▶ [What this task involves]:
Find each line below that includes "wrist", then copy it.

▶ [The data]:
>>>>
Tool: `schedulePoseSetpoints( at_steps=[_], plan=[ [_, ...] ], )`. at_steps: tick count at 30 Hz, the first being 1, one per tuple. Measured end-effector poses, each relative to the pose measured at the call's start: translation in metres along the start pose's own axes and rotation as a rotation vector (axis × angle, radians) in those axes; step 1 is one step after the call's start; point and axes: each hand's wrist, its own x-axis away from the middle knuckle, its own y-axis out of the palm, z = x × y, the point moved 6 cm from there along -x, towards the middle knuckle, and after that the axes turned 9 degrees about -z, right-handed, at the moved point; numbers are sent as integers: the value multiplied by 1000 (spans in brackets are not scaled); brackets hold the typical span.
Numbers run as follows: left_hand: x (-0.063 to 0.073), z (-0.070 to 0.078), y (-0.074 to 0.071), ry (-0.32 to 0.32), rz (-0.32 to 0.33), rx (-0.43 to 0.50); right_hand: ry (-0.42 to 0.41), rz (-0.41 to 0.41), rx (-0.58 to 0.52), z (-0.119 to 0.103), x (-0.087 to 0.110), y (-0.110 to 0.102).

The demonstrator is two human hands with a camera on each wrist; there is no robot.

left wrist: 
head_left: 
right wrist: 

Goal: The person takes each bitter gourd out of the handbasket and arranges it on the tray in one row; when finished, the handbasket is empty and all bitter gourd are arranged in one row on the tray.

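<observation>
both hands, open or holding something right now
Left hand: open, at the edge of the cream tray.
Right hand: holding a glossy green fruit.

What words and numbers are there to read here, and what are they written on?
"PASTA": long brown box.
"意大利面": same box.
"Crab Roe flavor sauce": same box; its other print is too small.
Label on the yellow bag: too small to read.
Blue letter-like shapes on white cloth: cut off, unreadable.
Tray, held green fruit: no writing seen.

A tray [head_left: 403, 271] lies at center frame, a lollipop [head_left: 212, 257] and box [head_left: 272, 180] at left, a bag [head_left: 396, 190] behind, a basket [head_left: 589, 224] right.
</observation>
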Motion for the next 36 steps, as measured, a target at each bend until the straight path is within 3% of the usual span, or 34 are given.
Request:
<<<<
▶ [Result of the task]:
Tool: `schedulePoseSetpoints( at_steps=[_], plan=[ [_, ...] ], )`. at_steps: tick count at 30 Hz, the first being 1, one per tuple. Measured end-effector poses, each relative to the pose measured at the call's start: translation in metres along the start pose's own axes and rotation as a rotation vector (axis × angle, radians) in those axes; step 1 is one step after the call's start; point and axes: each hand's wrist, its own x-axis away from the middle knuckle, its own y-axis out of the palm, z = x × y, the point moved 6 cm from there along -x, towards the middle knuckle, and after that the axes turned 9 degrees about -z, right-handed, at the moved point; numbers are sent as integers: the value multiplied by 1000 (spans in brackets are not scaled); brackets hold the typical span.
The demonstrator is two human hands with a camera on each wrist; there is no robot.
left wrist: 
right wrist: 

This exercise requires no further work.